▶ _Task item_: A line below contains "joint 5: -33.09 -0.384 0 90", and a later one contains "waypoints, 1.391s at". Repeat both, with every line between them, exactly.
.....
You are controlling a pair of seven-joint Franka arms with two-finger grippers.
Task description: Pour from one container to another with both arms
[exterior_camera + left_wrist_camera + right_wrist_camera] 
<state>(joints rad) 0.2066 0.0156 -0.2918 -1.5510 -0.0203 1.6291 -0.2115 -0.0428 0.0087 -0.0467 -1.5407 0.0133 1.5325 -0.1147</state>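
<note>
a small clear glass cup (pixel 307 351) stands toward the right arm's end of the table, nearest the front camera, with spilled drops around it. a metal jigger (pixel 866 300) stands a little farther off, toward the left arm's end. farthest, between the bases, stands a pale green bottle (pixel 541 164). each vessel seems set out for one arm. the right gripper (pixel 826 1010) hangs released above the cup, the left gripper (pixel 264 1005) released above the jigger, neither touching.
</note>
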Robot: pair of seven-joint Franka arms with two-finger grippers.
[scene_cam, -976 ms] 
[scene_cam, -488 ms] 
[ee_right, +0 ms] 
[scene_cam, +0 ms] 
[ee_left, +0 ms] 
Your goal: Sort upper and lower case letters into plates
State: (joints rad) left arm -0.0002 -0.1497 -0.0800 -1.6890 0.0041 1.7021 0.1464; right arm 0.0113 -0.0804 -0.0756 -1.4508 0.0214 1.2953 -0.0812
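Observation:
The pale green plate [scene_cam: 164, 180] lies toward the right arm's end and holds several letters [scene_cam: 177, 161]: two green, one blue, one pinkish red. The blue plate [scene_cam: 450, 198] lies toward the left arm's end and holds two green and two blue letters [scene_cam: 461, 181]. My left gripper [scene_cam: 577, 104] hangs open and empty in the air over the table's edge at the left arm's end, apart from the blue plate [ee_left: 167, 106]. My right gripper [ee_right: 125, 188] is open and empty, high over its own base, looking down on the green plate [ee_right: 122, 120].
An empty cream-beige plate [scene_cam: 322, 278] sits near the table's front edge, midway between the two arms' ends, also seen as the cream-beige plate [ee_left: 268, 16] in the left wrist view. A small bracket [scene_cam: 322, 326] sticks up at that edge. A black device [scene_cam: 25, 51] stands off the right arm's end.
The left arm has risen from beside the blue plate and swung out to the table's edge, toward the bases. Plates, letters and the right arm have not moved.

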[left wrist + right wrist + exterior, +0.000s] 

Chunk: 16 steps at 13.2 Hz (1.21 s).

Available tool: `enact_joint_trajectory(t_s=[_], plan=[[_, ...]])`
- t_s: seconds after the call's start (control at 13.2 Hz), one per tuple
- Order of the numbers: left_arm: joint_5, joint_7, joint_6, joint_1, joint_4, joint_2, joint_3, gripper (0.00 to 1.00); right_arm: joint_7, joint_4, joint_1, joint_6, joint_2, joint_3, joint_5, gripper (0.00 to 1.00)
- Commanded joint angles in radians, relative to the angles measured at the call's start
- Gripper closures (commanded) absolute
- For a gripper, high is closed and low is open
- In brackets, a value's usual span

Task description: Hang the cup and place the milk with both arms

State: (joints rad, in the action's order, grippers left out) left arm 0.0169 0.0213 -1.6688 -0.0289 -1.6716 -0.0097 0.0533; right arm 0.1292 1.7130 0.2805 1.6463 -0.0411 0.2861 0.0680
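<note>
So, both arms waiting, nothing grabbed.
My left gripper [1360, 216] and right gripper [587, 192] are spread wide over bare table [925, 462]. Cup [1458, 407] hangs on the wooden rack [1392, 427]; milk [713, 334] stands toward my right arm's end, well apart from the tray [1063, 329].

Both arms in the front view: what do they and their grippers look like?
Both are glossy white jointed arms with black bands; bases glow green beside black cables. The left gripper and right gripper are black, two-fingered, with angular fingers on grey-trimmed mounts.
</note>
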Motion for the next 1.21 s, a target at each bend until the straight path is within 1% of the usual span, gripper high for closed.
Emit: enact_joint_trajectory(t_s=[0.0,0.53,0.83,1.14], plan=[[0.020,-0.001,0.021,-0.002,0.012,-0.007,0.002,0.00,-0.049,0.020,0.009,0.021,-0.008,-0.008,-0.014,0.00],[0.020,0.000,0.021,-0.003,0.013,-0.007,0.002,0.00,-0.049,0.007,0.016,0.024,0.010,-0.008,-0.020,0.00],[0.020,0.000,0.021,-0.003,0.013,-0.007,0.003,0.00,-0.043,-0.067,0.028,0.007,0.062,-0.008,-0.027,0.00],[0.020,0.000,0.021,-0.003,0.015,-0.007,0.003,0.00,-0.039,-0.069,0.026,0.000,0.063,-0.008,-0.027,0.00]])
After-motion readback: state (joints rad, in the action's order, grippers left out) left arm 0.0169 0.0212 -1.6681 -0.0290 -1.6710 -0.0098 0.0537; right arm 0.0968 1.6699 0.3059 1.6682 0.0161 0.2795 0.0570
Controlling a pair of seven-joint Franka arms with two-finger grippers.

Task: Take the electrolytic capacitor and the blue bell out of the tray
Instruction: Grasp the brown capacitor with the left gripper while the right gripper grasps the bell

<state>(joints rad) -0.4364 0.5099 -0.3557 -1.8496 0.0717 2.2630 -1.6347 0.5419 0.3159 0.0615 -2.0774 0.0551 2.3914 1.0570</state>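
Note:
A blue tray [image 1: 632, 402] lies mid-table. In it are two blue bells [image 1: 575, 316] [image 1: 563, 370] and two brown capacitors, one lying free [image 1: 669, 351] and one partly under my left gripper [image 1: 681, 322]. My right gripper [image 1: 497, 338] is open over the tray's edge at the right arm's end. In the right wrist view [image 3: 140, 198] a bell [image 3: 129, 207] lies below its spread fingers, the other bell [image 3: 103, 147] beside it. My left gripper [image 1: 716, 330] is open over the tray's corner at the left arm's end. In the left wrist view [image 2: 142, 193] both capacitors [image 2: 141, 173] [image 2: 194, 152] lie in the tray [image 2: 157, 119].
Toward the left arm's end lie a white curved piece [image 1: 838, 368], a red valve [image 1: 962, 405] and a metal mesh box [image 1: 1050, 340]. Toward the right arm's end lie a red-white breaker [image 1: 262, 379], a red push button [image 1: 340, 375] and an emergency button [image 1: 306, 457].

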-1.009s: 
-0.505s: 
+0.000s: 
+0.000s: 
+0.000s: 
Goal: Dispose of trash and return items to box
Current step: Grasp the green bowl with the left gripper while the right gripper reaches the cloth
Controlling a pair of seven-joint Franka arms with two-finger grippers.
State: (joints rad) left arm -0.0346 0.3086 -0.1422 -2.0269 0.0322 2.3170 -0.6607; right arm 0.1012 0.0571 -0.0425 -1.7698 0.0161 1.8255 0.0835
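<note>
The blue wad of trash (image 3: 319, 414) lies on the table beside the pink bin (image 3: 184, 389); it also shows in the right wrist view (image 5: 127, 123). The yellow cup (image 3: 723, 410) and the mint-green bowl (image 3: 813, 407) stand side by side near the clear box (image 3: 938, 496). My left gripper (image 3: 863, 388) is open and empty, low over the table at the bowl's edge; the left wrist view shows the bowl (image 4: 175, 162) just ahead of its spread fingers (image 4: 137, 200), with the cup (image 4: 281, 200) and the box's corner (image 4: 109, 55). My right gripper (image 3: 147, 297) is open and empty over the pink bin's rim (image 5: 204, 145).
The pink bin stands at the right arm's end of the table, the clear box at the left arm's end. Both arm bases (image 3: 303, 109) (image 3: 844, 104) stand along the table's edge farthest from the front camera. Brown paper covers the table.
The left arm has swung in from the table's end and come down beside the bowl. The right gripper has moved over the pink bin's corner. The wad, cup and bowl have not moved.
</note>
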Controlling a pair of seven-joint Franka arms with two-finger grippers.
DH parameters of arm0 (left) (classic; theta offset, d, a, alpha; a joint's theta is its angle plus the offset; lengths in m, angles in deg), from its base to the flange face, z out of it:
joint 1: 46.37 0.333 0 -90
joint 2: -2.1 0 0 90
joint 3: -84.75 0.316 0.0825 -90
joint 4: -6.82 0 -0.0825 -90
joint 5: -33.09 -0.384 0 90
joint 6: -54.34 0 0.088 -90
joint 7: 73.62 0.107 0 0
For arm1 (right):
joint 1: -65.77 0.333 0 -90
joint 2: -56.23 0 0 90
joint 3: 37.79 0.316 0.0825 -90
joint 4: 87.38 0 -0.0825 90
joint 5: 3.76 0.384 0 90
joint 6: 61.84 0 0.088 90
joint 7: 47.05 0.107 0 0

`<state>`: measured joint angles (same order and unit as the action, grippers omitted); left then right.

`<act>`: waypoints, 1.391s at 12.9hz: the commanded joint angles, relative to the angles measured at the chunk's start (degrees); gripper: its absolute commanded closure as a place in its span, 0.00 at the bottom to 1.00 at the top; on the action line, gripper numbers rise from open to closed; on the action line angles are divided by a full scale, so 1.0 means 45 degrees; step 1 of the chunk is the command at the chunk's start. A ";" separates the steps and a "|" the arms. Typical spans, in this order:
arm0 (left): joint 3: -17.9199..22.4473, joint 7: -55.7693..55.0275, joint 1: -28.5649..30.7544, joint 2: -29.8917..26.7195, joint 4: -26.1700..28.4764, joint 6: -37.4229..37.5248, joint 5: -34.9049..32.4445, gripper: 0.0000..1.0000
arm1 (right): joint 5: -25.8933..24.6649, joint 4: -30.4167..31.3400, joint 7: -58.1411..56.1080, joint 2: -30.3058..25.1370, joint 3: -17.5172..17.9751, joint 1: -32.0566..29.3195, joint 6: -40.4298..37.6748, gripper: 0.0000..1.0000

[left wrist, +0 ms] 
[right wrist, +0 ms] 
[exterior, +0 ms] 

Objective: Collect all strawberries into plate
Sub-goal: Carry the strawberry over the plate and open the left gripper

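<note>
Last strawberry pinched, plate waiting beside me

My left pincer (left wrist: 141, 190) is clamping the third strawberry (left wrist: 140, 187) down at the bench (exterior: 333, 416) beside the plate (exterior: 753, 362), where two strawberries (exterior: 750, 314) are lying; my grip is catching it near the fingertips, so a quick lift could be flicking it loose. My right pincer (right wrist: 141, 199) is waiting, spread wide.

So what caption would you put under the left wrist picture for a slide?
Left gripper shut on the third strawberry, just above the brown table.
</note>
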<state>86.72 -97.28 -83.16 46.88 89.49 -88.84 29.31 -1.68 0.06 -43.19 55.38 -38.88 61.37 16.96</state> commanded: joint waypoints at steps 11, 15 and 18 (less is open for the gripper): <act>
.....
▶ _Solution to this exercise_:
joint 5: -33.09 -0.384 0 90
joint 6: -54.34 0 0.088 -90
joint 7: 73.62 0.107 0 0
For arm1 (right):
joint 1: -65.77 0.333 0 -90
joint 2: -56.23 0 0 90
joint 3: 37.79 0.316 0.0825 -90
joint 4: 87.38 0 -0.0825 90
joint 5: 3.76 0.384 0 90
joint 6: 61.84 0 0.088 90
joint 7: 47.05 0.107 0 0

`<state>`: measured joint angles (same order and unit as the action, grippers omitted); left then right.

`<act>`: waypoints, 1.391s at 12.9hz: the commanded joint angles, relative to the angles measured at the chunk's start (degrees); gripper: its absolute commanded closure as a place in its span, 0.00 at the bottom to 1.00 at the top; on the action line, gripper numbers rise from open to closed; on the action line angles are divided by a full scale, so 1.0 means 45 degrees; step 1 of the chunk is the command at the chunk's start. A ";" separates the steps and a "|" the arms. Typical spans, in this order:

Reply complete, and nothing else is required.